FDA MANDATORY RECALL DECISION SHOULD BE MADE WITHIN 10 DAYS

FDA MANDATORY RECALL DECISION SHOULD BE MADE WITHIN 10 DAYS after the agency issues a cease distribution and notification order, the Health Industry Manufacturers Association says in Sept. 9 comments on FDA's proposed rule on medical device recall authority. HIMA expresses concern that in the proposal "no deadline is established for FDA to issue its decision" on whether or not to require a device recall.

Noting the lack of a deadline, HIMA says it "is troubled at the possibility that a cease distribution and notification order could be in operation indefinitely." As an alternative to a 10-day deadline, HIMA suggests that cease distribution orders could automatically expire if FDA fails to issue a decision within "a fixed number of days."

The mandatory recall provisions of the Safe Medical Devices Act of 1990 call for FDA to order manufacturers to halt distribution and notify device users if "there is a reasonable probability that a device...would cause serious, adverse health consequences or death." FDA would then hold a hearing to determine actions necessary under the order and to decide whether to require a mandatory recall of the device. FDA published a proposed rule on the provisions in the June 14 Federal Register; the comment period ended Sept. 12 ("The Gray Sheet" June 20, p. 9).

HIMA also says that the agency should establish a fixed time period for its review of a manufacturer's strategy for notification and recall. In the proposed rule, manufacturers are required to initiate their strategy as soon as it is submitted to FDA, which "can cause much wasted effort in the likely event that a comprehensive, expensive strategy is undertaken by a company only to be changed at a later date once FDA has had an opportunity" to review it, HIMA says. "A more streamlined, productive, and cost-effective procedure" would include an FDA deadline within "a reasonably short time period" so the recall could "proceed rapidly."

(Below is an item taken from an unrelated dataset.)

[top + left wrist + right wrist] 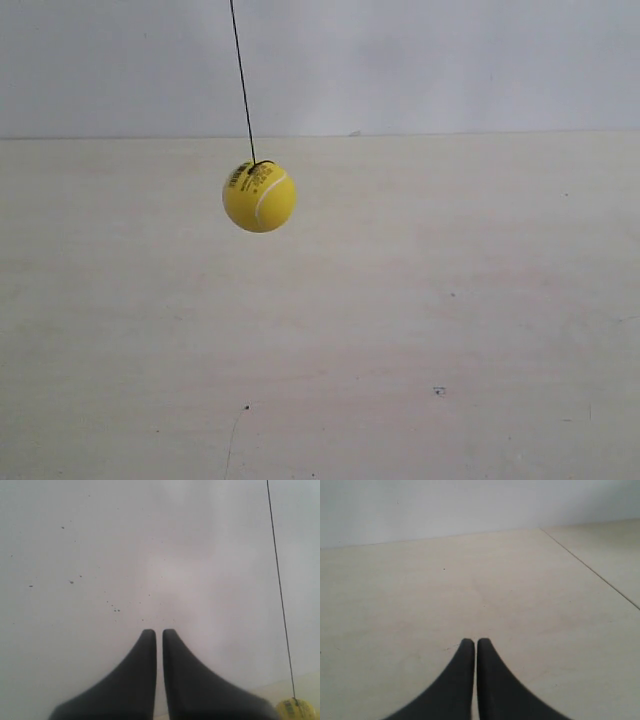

Another time issue involves FDA's proposed three-calendar-day timeframe for manufacturers to request a regulatory heating on the cease distribution and notification order. In its letter, HIMA called that deadline "unacceptably short" because an intervening weekend could reduce the response time to just one work day. As a remedy, HIMA suggested that FDA "change the computation of time method to working days and retain the three-day period, or change the period to five days and retain the computation of time as calendar days."

In general comments on the proposed rule, HIMA asks FDA to publish "more specific standards and factors to be met for a mandatory recall to occur." Such guidelines would "help to assure consistency among recall decisions" and "greatly assist the industry and the agency," HIMA said.

The association also suggests that the agency should pursue informal communication with manufacturers in order to resolve safety and efficacy issues before issuing a cease distribution order. "The proposed rule should be modified to acknowledge explicitly the opportunity and preference for open, informal communication between the agency, manufacturers and distributors, and expert consultants prior to or in lieu of a cease distribution order," HIMA says.